▼▼▼

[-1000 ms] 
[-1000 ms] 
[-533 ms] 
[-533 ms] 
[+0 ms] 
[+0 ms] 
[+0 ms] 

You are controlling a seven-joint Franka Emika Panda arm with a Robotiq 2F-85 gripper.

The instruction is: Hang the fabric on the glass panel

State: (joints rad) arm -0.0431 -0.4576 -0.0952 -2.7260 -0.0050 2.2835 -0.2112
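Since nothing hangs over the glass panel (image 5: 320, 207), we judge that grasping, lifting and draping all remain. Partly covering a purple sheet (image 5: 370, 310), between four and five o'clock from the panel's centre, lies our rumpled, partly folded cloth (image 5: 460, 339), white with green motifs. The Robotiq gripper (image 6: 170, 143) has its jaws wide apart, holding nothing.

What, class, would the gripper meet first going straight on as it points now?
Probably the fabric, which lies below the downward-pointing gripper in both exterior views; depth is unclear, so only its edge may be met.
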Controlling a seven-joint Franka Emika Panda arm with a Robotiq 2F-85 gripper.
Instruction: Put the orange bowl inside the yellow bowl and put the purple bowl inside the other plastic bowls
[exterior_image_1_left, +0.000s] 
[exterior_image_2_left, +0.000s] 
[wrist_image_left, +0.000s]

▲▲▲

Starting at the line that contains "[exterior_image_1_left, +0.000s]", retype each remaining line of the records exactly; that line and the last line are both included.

[exterior_image_1_left, +0.000s] 
[exterior_image_2_left, +0.000s] 
[wrist_image_left, +0.000s]

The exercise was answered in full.